When I found you wandering in the fields at night, I held you and didn’t let go. I pulled you back with promises of a better tomorrow. I kept you close even and battled the empty walls of my mind while you slipped further away from me.

I need to find a way to live with the footsteps of you inside my mind. I couldn't save you and it haunts me, taunts me, calls me to join you.

In Gracie-May I see you reflected. She has so much of you in her – her walk, the way she speaks, a deep sadness. I know she isn’t you, but in her, I see the woman I loved to death – you, Ari.

Is this a second chance at love? I’m terrified, Ari, I sometimes wonder if I loved you too much and it killed us both. Can I open my heart to another woman?

***

He’d loved Ari with so much of him, he gave up who he was to save her, to find her, to keep her.
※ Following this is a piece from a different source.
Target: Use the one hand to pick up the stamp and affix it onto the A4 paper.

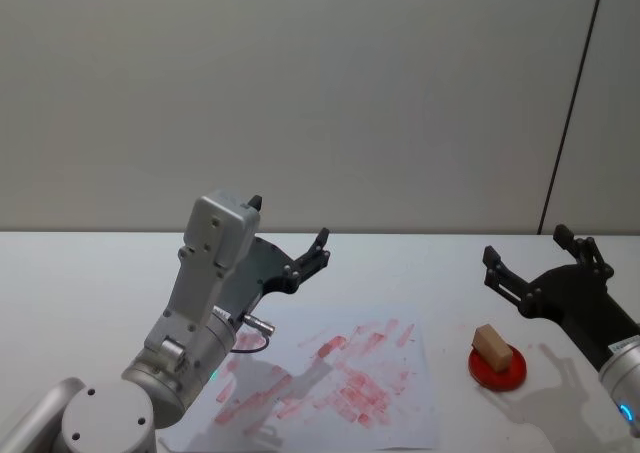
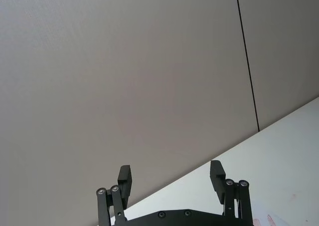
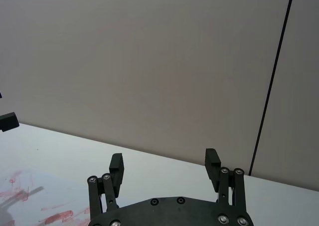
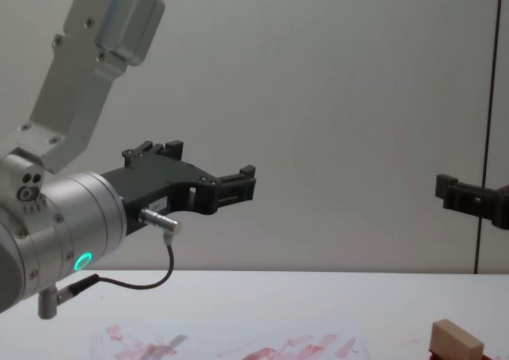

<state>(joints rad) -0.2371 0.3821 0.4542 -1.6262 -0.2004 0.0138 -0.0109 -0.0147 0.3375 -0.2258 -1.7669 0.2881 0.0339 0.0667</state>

I saw a part of his soul in the lines of those pages. A part I had not seen before. My face became wet with silent tears, his world was blacker than I had ever imagined. My lungs struggled for breath against my ribs. I looked up from the page, sweeping the tears away as they fell. He was so beautiful, so raw, so real. My heart cried for him as my fingers caressed the hot flesh of his forearm. He held so many stories, so many nightmares within. His skin wore the lines and marks, scars and dents. All told a story, all held a piece of his life. Moments forever traced into his flesh.

Pain is etched on his face as his chest rises and falls. Haunting him. Sucking him into the beast’s vortex, he aches to be set free. I could see it all so clearly, how much he missed her and today of all days, he fought for me.

My world spun out of control, so many emotions roared through me as I watched Kaden sleep. He was restless, the nightmares knocked on his door. He was fighting to do so much more than just recover.

I slipped my fingers into his sweating hand and linked us together, hoping to bring a sense of calm to his raging mind.

Closing my eyes, I allowed the loneliness I always have walking beside me to creep in and seep through my bones. I was always so lonely, unless I was here. Tonight, as much as I want to fall into him and feel his skin on mine as he wraps me in a feeling of love, the loneliness was winning out over other emotions raging inside me. I was almost above the surface and wished it was shallow, but it’s getting deeper with each breath.

He loved her, I felt it as I read his notes. The way he talks about her bleeds into the pages, his love attempting to win out over the dark pain. How could I ever compete?

I loved Ben that way once. Loved him so much that sometimes I felt it was my love which killed him like Kaden thought his killed Ari. Difference was, Ben was still here killing us both with rage and drinking. Yet I struggled to let go. I woke up each day hoping today would be different, that my Ben, the man I fell in love with would be back and the Ben I didn’t know would be gone forever. But it wasn’t to be, he’d been gone for years now and it was over. I knew in my heart it was over.

I can’t save someone who doesn’t want to be saved. I have tried so hard to love him, to get past his disease, but I can’t do it anymore. I hated the me I was when I was with Ben, scared and broken. The Gracie I am here at the hospital is strong and happy. Then there is the Gracie I am with Kaden, a whole new me I never knew was there. I felt desired.